▶ [YOUR INSTRUCTIONS]: Below are some records. Reproduce them exactly from their first line through the line with "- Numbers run", inclusive.

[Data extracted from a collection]

=======

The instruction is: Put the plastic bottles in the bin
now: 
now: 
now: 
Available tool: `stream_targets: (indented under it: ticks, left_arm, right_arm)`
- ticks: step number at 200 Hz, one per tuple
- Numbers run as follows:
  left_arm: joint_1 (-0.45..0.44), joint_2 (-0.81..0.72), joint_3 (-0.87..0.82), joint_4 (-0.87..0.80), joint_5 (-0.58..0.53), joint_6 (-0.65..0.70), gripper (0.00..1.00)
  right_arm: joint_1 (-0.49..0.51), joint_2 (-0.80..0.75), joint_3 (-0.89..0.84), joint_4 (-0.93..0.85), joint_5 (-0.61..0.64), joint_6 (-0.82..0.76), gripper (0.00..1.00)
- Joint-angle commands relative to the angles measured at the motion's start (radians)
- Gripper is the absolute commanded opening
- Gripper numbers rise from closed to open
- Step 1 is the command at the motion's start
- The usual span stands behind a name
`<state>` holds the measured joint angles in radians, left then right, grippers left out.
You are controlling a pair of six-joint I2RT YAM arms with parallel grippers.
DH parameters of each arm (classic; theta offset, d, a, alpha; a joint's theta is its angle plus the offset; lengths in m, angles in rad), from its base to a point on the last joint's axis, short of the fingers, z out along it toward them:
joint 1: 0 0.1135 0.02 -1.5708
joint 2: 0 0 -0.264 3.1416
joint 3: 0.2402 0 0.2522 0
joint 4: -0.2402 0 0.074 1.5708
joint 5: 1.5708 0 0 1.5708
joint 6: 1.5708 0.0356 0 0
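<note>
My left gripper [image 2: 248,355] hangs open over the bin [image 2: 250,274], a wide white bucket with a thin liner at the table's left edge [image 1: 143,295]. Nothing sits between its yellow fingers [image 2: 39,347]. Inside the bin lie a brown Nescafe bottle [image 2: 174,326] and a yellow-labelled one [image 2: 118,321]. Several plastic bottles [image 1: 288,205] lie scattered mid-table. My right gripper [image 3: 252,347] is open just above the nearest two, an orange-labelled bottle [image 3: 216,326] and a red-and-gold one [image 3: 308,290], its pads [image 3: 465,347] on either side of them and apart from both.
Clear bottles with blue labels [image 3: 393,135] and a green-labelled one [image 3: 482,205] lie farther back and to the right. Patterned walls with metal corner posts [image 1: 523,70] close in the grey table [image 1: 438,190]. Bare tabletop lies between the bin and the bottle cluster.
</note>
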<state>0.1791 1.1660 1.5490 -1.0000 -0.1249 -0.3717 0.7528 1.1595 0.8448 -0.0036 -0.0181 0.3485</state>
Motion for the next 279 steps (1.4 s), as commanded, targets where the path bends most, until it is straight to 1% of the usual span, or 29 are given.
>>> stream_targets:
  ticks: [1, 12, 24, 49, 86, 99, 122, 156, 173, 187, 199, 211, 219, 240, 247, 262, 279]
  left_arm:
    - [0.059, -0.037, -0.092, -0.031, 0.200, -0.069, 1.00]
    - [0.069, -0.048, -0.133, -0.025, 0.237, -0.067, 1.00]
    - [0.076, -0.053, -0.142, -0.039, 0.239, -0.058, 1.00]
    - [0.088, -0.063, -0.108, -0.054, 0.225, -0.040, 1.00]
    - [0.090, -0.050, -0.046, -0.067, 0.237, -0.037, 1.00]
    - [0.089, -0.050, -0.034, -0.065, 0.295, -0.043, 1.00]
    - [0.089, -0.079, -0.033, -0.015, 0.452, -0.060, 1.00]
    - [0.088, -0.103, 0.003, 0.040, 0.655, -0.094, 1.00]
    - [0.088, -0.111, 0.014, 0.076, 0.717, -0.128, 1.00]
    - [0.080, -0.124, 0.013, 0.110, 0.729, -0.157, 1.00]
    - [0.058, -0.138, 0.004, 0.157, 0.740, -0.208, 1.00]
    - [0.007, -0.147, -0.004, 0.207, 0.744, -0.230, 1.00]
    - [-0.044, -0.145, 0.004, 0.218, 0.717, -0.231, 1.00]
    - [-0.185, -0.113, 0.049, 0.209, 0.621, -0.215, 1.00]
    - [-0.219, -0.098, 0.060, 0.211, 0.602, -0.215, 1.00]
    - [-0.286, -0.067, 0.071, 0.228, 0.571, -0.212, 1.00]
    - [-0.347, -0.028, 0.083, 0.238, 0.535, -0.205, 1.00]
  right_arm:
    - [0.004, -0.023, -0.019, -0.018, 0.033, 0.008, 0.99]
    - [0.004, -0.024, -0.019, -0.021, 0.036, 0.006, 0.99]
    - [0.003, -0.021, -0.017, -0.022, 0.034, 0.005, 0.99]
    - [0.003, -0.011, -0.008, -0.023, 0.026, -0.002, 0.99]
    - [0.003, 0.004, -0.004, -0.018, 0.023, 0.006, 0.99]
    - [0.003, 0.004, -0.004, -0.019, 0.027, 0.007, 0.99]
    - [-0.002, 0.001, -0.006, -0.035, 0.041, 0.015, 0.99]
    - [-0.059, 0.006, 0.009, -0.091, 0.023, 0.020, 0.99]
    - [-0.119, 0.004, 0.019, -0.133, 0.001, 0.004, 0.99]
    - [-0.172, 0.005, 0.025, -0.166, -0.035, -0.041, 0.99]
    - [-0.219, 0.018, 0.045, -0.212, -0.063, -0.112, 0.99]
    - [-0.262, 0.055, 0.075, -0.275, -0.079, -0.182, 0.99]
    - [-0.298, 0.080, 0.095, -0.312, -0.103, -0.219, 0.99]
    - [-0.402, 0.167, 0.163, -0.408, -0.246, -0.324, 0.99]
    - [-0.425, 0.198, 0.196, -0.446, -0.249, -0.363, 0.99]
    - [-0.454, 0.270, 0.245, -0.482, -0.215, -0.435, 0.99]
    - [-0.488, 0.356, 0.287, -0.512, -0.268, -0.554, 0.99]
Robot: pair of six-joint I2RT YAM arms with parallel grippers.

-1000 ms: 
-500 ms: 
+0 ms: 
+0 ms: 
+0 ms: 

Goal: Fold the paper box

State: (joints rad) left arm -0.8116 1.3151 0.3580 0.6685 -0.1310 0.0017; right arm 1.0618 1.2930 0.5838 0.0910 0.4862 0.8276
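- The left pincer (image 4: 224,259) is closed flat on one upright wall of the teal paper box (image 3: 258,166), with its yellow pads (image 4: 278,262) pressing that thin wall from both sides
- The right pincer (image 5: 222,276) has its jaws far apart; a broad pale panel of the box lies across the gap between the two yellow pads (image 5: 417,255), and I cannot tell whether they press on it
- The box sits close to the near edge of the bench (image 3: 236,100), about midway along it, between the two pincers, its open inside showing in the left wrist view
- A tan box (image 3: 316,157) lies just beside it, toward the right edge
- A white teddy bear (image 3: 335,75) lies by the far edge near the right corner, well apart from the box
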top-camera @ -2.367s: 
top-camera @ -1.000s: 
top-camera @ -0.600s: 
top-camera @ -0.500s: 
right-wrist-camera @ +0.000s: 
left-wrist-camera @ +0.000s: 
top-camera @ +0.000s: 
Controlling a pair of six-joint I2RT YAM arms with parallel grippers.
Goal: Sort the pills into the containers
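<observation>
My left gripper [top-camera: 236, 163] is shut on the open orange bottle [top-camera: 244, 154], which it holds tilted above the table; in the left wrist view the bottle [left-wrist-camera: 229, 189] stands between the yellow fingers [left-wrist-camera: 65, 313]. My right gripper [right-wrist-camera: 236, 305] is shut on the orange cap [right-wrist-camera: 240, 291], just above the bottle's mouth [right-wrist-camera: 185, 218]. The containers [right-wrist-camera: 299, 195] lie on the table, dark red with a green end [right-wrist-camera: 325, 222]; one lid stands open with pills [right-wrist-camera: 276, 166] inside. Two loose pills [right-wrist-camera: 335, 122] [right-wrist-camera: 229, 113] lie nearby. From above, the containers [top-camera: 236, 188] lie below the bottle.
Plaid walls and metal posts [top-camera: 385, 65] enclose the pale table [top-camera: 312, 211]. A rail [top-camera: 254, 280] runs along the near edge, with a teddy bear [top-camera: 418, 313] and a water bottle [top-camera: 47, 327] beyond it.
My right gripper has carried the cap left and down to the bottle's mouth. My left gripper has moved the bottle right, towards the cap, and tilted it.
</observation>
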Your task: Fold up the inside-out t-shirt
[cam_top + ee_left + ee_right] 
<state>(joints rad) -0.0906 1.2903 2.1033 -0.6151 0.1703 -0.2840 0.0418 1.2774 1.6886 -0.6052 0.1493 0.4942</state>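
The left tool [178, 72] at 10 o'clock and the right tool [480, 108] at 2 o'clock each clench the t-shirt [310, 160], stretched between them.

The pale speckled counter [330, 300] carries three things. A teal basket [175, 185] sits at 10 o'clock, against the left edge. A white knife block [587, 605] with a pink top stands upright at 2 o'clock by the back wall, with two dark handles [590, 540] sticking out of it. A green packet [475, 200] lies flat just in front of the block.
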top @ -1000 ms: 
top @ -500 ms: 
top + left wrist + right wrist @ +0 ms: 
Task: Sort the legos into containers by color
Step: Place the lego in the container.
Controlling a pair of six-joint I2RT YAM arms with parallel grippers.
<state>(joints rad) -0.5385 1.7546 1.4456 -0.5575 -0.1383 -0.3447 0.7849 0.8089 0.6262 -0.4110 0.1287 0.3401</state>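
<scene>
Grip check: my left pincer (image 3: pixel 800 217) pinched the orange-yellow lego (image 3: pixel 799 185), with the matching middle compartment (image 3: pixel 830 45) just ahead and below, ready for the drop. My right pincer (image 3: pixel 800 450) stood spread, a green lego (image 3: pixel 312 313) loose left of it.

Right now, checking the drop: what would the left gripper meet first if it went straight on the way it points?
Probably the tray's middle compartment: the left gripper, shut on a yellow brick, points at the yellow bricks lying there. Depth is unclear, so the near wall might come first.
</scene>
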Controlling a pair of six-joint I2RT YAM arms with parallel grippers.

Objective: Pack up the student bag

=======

▶ [TASK RESULT]:
The instruction is: Put the plastic bottles in the bin
now: 
now: 
now: 
Available tool: `stream_targets: (indented under it: ticks, left_arm, right_arm)`
- ticks: step number at 200 Hz, one per tuple
- Numbers run as follows:

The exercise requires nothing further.